TASK STATEMENT: Copy verbatim the material from its first line to the line that holds "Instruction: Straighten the", including that line.

^^^^

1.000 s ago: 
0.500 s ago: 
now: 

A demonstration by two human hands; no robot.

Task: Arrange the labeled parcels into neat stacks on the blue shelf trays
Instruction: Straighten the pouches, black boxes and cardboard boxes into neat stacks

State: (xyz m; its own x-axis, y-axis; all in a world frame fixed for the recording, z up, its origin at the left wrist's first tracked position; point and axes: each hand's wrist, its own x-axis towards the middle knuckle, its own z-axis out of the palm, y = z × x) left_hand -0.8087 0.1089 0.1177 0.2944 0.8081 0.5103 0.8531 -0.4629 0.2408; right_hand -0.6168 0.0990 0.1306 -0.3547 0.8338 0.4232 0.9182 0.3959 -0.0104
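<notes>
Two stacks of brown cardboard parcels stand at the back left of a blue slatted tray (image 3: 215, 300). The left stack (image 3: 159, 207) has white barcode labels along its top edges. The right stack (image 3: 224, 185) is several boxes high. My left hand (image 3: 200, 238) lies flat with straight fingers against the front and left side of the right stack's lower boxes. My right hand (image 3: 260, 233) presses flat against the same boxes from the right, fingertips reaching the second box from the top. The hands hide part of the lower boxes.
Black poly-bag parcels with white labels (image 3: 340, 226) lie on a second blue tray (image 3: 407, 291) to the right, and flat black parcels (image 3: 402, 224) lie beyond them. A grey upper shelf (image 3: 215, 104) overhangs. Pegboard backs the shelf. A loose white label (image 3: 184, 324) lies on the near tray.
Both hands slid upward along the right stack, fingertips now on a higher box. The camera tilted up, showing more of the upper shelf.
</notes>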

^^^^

SOLVED EXERCISE:
1.000 s ago: 
0.500 s ago: 
now: 

A demonstration by two human hands; no robot.

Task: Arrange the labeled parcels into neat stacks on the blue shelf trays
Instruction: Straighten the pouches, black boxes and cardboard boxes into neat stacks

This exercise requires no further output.